Hybrid Digital Twinning Approach¶
- The model updates parameters (( k, m )) dynamically.
- It integrates physical equations with real-time data.
- Simulations showcase how the digital twin adapts to variations at a fixed moment in time (T = 10).
Visualizations¶
This notebook includes:
✅ System state at ( T = 10 ) only rather than a full time evolution.
✅ Phase-space representation (velocity vs. displacement at ( T = 10 )).
✅ 3D plots to visualize parameter influence at this specific time step.
Imports¶
import sys
import os
parent_dir = os.path.abspath("../../libraries/surrogate_modelling")
sys.path.insert(0, parent_dir)
from distributions import *
from simparameter import SimParameter
from simparameter_set import SimParamSet
from surrogate_model import SurrogateModel
import pandas as pd
from digital_twin import DigitalTwin
import utils
import warnings
warnings.filterwarnings("ignore", category=RuntimeWarning)
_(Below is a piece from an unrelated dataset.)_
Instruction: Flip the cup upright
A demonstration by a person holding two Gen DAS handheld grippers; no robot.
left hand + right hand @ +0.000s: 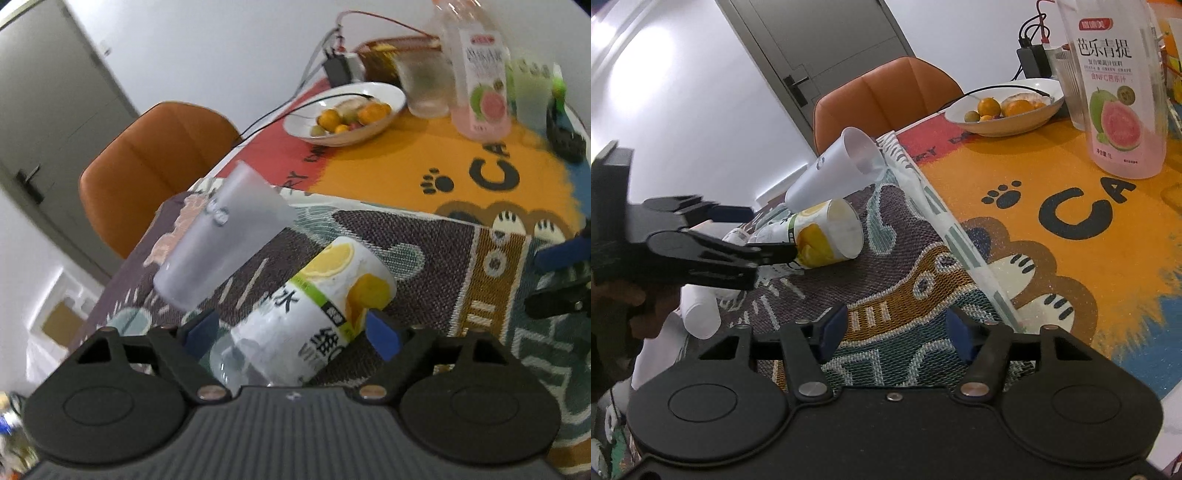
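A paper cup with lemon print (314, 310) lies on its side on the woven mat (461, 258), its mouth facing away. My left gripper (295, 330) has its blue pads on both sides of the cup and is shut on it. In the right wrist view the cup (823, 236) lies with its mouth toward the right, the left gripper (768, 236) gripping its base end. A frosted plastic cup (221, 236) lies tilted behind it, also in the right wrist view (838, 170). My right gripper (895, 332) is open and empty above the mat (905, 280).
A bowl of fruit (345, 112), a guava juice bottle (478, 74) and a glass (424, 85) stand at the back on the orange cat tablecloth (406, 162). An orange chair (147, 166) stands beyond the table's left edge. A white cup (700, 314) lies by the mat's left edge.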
warnings.filterwarnings("ignore", category=FutureWarning)
Generate data¶
Function to calculate¶
def spring_solve(q_i, x0=1, v0=0, d=0, T=10):
# Solves the displacement of a damped spring-mass system at a given time step T.
m = q_i[:,0] # Mass values from input array
k = q_i[:,1] # Stiffness values from input array
alpha = d / m # Damping per unit mass
D = (k / m) - (alpha ** 2) # Adjusted natural frequency squared
omega = np.sqrt(D) # Damped angular frequency
# Compute displacement at time T using the damped harmonic motion formula
xt = np.exp(-alpha * T) * (x0 * np.cos(omega * T) + (v0 + alpha * x0) / omega * np.sin(omega * T))
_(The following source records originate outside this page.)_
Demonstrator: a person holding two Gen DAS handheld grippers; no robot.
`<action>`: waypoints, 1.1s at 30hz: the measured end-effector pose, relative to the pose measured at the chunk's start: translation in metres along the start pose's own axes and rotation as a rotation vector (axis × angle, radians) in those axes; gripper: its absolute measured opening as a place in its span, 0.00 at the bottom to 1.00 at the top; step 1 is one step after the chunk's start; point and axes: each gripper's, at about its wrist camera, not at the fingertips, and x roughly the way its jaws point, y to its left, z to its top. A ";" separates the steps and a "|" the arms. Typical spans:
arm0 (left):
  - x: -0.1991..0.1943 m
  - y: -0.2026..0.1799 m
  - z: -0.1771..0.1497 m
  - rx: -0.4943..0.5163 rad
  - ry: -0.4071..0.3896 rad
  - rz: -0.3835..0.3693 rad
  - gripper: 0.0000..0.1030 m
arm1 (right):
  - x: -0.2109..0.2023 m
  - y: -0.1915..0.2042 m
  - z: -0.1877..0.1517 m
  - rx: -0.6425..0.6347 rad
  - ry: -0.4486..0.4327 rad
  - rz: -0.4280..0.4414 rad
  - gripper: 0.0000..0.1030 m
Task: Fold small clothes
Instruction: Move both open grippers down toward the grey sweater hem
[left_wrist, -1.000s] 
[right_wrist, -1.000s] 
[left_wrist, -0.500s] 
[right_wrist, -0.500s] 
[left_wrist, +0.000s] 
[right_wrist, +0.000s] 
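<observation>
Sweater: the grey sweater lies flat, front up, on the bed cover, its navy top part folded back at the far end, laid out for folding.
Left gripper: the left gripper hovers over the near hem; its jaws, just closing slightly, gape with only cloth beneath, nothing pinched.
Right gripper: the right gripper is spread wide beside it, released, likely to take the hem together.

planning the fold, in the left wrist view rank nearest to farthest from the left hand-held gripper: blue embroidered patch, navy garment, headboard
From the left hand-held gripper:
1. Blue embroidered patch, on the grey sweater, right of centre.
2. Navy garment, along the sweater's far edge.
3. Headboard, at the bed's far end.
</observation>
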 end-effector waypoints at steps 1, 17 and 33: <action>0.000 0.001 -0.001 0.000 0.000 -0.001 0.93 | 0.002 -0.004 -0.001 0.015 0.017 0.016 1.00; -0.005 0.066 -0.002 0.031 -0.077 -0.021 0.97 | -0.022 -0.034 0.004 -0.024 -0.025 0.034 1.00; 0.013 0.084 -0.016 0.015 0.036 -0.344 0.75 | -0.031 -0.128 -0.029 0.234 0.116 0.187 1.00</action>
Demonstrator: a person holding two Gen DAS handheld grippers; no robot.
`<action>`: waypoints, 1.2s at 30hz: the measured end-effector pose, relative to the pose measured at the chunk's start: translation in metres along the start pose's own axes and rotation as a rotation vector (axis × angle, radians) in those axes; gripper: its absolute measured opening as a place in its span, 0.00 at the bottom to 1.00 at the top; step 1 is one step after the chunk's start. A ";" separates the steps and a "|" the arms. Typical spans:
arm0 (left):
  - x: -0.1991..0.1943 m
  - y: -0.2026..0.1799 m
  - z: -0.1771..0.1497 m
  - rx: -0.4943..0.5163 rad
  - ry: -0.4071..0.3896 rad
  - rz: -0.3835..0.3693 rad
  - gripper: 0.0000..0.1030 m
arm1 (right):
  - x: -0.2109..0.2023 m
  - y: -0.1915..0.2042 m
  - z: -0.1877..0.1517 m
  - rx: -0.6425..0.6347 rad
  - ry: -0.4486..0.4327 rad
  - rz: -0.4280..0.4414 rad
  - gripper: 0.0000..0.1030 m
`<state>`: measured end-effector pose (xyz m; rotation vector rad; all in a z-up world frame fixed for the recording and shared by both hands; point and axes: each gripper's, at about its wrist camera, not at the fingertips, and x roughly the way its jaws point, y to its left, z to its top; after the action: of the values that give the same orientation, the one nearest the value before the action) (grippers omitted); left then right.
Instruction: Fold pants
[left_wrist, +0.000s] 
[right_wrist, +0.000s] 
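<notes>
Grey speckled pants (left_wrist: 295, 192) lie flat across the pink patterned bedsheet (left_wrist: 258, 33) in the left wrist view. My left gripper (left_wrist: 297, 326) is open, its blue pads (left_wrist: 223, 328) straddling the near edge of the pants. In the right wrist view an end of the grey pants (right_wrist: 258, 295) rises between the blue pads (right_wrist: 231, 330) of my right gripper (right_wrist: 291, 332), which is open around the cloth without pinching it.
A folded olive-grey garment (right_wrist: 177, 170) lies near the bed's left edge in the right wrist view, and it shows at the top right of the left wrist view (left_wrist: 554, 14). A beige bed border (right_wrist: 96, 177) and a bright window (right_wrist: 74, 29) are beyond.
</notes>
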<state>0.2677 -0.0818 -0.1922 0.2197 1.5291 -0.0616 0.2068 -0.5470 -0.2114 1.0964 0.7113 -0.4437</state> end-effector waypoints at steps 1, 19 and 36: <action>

xt = xt.reshape(-1, 1) # Ensure output is a column vector
return xt
# Example usage:
x0, v0, d, T = 1, 0, 0, 10
spring_solve(np.array([[2, 2]]), x0, v0, d, T)
array([[-0.83907153]])
Create SimParameters and SimParameterSet¶
# Define simulation parameters for mass (m) and stiffness (k),
# each following a uniform distribution within a given range.
P1 = SimParameter('m', UniformDistribution(0.5, 2.5)) # Mass (m) sampled from a uniform distribution between 0.5 and 2.5
P2 = SimParameter('k', UniformDistribution(0.5, 2.5)) # Stiffness (k) sampled from a uniform distribution between 0.5 and 2.5
# Create a set to store simulation parameters.
Q = SimParamSet()
# Add the defined parameters (mass and stiffness) to the parameter set.
Q.add(P1)
Q.add(P2)
Sampling¶
# Generate samples of simulation parameters (mass 'm' and stiffness 'k')
# We use the **Quasi-Monte Carlo (QMC)** sampling method with a **Halton sequence** for better convergence.
# The random seed ensures reproducibility of the sample set.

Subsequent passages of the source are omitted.